> Directions for this task: Only a number is expected: how many lines in the data below contain the word "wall".

> Excerpted data:
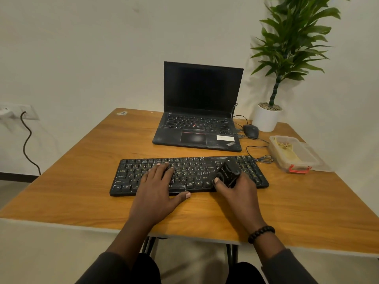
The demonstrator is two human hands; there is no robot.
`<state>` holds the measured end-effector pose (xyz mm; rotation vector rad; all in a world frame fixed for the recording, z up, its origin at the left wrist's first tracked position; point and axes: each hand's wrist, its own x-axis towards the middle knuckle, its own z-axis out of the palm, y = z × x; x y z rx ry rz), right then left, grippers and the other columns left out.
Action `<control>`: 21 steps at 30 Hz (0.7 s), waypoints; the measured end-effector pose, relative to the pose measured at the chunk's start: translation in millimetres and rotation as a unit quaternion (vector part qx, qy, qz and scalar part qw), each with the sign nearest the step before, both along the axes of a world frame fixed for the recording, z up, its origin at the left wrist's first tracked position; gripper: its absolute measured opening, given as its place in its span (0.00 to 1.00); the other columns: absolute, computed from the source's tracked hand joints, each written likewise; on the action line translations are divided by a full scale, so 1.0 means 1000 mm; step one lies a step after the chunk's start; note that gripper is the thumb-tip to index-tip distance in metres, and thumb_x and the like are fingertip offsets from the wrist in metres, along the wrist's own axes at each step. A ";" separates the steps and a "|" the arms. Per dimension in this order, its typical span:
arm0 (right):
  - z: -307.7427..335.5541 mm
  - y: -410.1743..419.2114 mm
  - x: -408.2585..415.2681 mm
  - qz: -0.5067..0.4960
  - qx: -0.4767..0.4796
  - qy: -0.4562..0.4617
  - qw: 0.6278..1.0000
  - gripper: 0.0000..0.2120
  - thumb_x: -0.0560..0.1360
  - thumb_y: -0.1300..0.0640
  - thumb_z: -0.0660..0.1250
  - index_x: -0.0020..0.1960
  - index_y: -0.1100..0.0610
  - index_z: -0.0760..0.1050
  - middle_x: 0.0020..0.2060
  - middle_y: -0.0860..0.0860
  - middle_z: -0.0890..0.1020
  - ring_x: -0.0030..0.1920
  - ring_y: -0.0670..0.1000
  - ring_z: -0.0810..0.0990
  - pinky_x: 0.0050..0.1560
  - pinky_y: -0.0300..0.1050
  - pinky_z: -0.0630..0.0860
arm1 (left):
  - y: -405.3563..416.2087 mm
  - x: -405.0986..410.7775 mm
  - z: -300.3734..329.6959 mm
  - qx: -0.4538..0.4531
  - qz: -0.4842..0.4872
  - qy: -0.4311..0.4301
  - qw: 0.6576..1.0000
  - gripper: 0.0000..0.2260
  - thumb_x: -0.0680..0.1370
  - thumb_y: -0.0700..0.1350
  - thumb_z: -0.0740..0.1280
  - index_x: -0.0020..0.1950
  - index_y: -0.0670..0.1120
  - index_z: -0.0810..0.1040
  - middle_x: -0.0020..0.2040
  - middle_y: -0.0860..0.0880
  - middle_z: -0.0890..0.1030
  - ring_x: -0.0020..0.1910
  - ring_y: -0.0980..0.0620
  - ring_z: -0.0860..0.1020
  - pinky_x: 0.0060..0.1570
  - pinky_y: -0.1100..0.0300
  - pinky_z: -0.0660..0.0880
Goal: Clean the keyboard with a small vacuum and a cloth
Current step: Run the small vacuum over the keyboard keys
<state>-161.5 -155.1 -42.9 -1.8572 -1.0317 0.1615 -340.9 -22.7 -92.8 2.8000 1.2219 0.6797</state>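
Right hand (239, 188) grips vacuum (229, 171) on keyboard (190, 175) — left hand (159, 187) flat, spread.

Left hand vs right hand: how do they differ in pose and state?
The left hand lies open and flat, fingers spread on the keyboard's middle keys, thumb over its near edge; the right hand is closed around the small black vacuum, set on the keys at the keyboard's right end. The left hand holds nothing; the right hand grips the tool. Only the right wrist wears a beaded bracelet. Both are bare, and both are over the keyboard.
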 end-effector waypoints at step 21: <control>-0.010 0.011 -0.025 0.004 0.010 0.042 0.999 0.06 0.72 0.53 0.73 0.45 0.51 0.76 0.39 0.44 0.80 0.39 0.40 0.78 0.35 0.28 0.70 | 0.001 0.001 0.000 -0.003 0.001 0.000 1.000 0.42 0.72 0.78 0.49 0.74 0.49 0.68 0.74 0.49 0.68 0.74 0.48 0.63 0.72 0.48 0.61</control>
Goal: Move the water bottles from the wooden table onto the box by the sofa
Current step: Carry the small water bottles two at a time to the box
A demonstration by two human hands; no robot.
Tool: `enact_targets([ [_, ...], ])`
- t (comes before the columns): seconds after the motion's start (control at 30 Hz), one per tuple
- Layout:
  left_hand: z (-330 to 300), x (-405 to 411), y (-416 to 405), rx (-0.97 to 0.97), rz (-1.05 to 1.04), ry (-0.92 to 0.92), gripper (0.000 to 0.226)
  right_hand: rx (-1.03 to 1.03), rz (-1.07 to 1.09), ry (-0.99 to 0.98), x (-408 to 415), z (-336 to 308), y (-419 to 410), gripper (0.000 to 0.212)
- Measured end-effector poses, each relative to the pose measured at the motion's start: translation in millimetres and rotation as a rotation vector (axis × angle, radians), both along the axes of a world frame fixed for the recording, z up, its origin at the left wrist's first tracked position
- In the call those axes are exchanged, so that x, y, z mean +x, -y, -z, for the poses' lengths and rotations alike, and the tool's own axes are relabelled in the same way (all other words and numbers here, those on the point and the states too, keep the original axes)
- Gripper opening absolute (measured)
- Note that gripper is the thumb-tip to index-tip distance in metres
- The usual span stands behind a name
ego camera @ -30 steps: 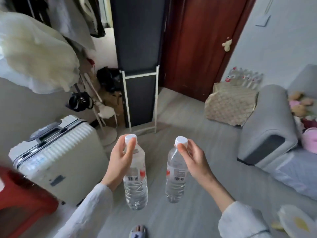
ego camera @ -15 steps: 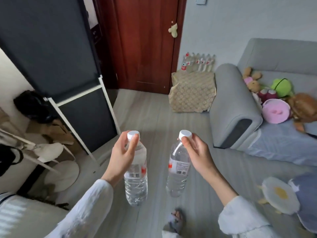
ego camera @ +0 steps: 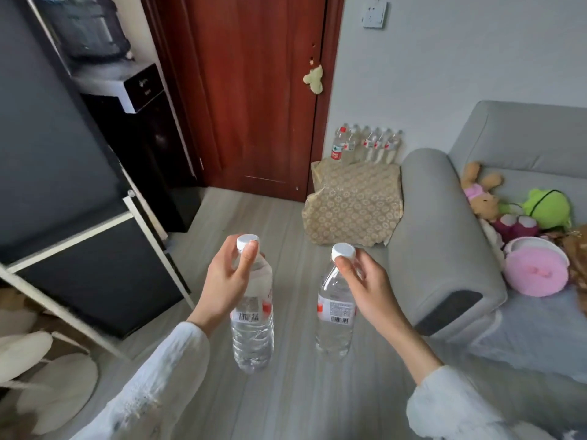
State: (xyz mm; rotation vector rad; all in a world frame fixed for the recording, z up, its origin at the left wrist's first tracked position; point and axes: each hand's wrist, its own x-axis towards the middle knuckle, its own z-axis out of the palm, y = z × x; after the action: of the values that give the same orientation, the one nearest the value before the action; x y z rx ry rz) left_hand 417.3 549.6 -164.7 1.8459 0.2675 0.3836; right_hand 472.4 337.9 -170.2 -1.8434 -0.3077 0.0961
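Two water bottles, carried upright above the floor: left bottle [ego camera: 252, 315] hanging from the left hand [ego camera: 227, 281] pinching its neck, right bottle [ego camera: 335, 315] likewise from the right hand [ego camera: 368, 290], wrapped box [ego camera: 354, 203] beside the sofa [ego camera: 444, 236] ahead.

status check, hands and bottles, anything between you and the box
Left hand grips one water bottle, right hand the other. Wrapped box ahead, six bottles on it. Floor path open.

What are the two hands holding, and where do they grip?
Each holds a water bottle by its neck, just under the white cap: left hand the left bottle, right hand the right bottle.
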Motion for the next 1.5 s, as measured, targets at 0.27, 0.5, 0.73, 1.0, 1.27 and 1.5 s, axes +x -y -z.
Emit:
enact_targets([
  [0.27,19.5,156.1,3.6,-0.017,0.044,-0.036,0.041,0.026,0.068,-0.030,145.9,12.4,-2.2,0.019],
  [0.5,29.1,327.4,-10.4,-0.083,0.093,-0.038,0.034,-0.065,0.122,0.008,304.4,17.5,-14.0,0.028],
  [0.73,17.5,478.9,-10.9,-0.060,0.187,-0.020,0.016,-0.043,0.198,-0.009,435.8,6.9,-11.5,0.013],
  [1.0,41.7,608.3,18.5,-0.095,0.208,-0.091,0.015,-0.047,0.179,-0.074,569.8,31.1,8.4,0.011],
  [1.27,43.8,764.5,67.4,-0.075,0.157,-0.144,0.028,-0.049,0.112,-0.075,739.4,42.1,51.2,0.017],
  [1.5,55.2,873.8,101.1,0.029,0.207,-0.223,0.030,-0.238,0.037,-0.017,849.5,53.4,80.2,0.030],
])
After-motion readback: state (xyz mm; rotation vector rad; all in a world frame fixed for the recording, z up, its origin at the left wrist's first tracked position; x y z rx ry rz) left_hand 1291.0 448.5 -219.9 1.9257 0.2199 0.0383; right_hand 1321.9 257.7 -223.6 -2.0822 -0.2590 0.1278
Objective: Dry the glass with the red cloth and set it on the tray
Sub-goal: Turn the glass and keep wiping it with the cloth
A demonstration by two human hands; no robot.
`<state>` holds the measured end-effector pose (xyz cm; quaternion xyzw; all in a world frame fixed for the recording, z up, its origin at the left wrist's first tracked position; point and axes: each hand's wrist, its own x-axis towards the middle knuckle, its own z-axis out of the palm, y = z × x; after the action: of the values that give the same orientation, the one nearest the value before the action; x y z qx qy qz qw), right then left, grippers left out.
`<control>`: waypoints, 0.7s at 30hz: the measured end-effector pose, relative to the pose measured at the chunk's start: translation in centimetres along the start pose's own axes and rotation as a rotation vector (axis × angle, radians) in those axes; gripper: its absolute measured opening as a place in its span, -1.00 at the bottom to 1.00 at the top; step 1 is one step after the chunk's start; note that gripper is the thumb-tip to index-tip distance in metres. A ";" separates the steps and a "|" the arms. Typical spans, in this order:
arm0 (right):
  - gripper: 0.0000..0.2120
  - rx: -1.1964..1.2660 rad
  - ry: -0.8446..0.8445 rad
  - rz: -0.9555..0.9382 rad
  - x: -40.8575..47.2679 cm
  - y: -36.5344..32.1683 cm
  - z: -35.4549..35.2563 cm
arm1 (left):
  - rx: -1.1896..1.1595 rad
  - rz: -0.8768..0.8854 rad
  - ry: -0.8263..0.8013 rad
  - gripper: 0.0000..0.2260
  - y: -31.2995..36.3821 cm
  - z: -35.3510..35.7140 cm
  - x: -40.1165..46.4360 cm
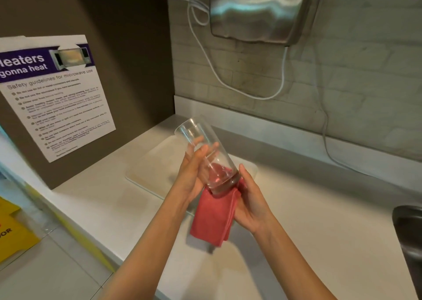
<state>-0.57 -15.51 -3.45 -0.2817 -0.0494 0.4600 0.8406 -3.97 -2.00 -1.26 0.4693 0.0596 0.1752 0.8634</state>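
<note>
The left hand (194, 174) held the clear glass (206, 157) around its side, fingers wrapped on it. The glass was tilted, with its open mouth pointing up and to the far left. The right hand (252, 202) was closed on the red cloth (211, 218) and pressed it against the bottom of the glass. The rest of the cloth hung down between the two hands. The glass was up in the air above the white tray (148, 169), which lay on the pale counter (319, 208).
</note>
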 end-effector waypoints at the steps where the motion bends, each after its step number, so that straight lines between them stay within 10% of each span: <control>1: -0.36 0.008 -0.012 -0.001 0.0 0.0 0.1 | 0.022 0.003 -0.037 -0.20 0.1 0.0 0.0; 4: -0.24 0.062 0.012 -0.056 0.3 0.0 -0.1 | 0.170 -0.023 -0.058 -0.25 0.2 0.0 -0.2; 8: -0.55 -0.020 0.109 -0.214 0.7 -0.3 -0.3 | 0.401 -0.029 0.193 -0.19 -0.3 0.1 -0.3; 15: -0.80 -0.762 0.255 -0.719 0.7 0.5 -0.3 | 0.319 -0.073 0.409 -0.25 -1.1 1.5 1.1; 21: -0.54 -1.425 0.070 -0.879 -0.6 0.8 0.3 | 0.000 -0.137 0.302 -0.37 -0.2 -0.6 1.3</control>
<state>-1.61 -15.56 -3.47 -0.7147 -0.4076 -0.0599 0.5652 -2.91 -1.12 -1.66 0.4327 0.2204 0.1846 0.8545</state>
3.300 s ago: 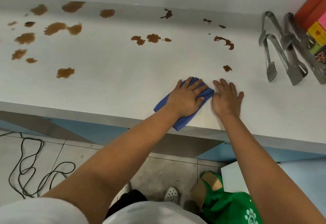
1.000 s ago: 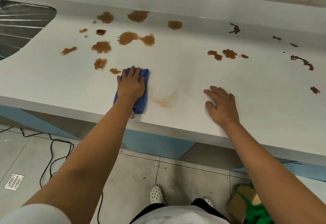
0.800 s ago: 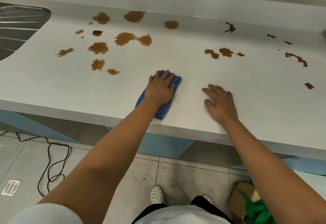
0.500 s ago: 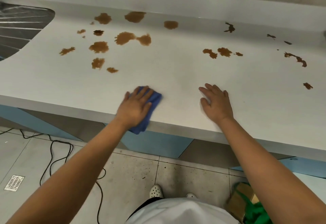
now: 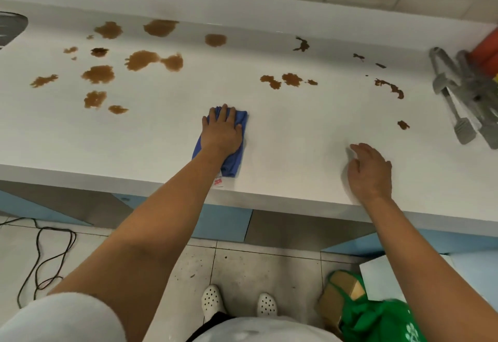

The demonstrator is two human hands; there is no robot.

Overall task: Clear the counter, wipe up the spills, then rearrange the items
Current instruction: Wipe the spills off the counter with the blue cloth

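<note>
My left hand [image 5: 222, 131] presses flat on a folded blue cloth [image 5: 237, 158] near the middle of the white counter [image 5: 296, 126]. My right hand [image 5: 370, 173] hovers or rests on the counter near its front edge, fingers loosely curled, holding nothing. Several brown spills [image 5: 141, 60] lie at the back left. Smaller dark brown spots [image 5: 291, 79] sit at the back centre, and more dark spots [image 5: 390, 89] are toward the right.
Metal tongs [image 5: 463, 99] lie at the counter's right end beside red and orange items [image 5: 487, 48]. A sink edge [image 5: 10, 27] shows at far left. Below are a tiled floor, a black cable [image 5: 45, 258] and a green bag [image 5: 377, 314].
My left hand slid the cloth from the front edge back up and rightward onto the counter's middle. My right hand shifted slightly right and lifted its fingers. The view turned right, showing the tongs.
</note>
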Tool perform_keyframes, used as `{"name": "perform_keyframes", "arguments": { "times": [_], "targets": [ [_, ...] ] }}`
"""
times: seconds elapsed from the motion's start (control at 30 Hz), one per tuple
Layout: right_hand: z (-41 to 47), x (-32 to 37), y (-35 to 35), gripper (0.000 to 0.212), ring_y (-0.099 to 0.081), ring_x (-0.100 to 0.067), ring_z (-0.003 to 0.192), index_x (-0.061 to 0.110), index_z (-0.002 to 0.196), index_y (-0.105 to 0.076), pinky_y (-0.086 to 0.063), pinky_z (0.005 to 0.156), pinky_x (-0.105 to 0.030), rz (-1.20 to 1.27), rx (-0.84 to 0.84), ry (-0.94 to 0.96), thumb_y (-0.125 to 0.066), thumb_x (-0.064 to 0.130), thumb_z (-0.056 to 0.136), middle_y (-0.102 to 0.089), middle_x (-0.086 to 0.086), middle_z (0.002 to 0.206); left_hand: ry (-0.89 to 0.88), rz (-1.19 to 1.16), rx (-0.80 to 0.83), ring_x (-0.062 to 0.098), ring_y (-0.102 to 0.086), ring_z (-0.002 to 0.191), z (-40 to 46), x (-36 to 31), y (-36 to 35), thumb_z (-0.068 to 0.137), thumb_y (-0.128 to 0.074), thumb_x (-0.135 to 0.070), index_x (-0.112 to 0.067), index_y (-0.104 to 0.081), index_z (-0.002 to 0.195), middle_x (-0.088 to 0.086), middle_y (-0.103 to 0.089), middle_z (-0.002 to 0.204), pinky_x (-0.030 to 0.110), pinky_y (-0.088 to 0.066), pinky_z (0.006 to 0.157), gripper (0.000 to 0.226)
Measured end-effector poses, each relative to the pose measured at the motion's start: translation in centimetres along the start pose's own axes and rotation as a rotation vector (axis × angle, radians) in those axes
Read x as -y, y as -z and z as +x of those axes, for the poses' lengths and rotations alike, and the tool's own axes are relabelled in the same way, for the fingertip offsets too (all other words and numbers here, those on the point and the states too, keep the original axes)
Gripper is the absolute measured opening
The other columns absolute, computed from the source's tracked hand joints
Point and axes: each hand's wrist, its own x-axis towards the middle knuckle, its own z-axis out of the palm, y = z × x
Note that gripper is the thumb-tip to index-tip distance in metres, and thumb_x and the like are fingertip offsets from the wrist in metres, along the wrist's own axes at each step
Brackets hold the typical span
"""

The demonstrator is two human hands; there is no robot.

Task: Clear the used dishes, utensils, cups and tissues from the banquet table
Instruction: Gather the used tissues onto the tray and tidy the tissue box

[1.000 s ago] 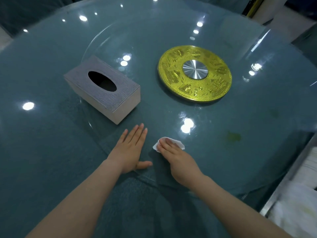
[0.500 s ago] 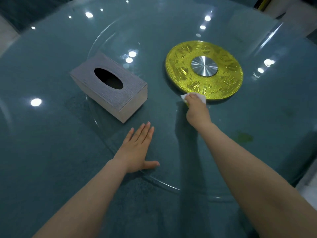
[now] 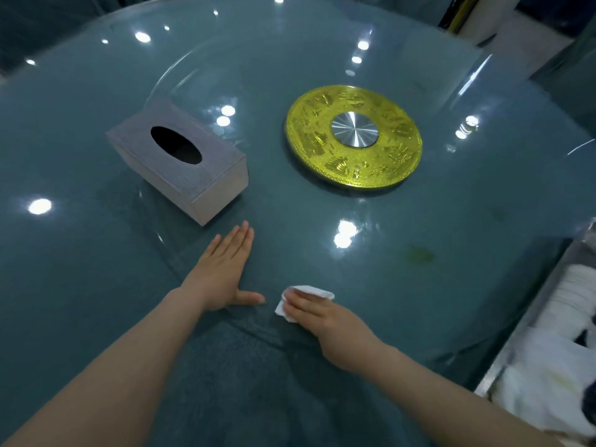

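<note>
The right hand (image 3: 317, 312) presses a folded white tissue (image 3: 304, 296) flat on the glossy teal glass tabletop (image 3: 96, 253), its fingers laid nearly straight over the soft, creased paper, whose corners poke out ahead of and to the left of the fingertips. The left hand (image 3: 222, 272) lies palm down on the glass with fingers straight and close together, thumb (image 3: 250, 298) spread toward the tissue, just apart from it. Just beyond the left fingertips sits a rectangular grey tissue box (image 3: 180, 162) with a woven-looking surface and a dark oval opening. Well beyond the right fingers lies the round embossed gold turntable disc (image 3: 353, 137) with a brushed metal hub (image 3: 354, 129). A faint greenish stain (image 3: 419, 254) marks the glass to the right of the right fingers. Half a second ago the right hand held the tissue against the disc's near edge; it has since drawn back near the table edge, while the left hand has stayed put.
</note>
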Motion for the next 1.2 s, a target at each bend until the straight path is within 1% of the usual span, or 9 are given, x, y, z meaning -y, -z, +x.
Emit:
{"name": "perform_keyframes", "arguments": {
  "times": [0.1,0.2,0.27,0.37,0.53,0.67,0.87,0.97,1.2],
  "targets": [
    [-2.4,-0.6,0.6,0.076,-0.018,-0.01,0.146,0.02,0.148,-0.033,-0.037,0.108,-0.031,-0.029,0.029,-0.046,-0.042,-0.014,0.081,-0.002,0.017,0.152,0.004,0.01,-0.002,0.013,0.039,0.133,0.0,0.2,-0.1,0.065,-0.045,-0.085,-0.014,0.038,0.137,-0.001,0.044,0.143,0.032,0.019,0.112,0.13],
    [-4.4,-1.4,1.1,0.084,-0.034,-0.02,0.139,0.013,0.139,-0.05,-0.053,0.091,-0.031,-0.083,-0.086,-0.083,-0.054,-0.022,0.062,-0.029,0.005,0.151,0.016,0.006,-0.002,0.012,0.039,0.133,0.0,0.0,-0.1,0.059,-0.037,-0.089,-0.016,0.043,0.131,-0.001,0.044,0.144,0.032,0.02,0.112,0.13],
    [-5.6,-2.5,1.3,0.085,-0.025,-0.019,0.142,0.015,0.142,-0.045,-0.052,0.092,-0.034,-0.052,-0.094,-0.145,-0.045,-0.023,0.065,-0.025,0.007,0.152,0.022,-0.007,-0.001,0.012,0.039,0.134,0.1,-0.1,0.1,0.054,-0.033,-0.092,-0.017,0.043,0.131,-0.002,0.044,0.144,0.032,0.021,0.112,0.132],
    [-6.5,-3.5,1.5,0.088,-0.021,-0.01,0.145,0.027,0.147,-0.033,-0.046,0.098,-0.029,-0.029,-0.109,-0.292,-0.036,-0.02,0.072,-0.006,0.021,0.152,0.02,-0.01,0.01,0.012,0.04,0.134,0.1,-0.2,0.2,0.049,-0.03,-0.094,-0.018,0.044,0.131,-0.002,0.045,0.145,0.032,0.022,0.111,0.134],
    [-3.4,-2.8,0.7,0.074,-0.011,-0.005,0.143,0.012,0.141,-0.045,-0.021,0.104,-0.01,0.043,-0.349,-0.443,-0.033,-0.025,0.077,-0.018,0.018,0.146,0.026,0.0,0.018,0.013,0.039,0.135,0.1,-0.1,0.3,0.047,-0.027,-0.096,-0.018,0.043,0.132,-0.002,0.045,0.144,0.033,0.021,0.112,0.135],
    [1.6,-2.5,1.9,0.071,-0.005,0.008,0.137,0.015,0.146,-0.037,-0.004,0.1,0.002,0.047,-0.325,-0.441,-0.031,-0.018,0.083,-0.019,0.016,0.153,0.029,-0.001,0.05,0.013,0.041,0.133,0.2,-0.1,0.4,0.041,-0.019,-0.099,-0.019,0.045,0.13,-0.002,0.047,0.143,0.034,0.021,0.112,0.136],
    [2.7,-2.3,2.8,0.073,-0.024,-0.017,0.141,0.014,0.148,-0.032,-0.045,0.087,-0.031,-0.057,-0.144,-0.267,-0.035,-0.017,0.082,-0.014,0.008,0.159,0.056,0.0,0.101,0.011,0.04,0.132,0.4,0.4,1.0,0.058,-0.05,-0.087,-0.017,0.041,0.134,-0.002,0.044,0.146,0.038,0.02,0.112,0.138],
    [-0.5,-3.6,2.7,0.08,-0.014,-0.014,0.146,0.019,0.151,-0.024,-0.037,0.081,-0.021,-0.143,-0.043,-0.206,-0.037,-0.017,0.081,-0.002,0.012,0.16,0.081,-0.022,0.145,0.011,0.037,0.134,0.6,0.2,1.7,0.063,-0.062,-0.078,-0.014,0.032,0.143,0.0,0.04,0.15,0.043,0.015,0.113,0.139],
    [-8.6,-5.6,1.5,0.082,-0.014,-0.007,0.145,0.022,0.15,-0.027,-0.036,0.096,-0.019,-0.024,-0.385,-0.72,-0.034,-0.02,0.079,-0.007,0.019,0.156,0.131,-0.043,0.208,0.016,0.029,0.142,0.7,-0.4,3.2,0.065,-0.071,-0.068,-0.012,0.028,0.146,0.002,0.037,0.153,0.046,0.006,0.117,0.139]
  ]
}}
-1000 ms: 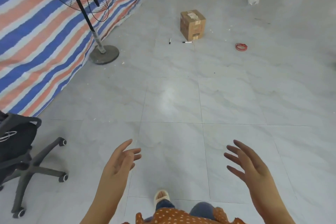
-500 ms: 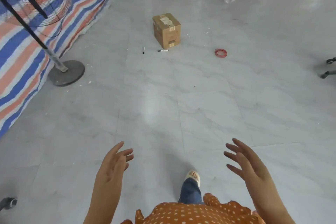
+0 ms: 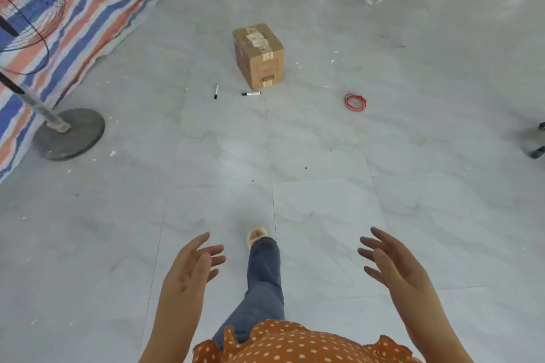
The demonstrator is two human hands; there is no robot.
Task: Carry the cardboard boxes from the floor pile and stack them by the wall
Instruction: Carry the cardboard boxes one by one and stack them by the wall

> Solved exercise: 2